Nie ulega wątpliwości, że 74. Kongres uchwalił ustawę o ochronie gleby, podpisaną przez prezydenta Roosevelta 27 kwietnia 1935 r.

Rozpoczęcie wysiłków na rzecz ochrony gleby

Opracowano metody, a pozostałym rolnikom z Great Plains zapłacono dolara za hektar za wypróbowanie nowych metod.
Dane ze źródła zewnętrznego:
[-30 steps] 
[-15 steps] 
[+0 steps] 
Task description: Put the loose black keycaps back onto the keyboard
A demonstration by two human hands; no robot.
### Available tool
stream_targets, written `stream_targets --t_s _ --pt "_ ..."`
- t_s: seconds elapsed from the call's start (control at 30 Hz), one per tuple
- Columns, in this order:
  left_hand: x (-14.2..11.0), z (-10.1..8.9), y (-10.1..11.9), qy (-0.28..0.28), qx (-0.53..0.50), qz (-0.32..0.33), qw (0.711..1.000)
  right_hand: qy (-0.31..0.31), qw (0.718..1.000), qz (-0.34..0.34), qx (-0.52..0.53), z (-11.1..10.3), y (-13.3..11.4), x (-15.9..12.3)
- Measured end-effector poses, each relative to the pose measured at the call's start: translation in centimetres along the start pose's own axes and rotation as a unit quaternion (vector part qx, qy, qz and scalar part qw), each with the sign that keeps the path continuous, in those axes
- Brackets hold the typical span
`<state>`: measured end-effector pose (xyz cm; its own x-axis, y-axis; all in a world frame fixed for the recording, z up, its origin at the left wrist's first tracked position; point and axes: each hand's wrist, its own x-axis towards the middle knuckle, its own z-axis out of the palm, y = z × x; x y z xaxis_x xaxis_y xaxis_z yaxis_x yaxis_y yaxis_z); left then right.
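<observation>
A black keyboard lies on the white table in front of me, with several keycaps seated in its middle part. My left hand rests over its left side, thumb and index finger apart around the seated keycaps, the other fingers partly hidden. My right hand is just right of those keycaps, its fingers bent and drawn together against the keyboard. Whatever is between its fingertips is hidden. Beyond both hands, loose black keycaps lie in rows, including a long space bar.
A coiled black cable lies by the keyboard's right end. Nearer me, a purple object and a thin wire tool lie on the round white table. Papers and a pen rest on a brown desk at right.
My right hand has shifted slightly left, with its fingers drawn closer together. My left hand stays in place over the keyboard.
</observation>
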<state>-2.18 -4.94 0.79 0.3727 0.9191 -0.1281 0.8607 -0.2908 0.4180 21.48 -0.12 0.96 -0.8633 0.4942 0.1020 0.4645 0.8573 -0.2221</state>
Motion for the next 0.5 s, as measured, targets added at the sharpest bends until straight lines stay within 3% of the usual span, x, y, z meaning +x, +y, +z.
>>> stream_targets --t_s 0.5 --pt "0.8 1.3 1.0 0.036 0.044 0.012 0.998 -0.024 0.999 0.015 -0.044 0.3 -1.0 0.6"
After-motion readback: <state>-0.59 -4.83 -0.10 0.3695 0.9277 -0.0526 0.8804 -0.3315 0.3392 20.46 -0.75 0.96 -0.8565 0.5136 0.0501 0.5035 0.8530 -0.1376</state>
Potrzebowali pieniędzy, próbowali.

Projekt wymagał fenomenalnego posadzenia dwustu milionów drzew niszczących wiatr na Wielkich Równinach, rozciągających się od Kanady po północny Teksas, w celu ochrony ziemi przed erozją. Rodzime drzewa cedru czerwonego i jesionu posadzono wzdłuż właściwości oddzielających szermierkę.

Intensywne ponowne zaoranie ziemi w bruzdy, sadzenie drzew w pasach osłonowych i płodozmian spowodowały 65-procentową redukcję ilości gleby wysiewanej do 1938 r. Susza trwała jednak nadal.

W końcu znów padało

W 1939 r. Deszcz znów się pojawił. Wraz z deszczem i nowym rozwojem nawadniania stworzonym, aby przeciwdziałać suszom, ziemia znów stała się złota dzięki produkcji pszenicy.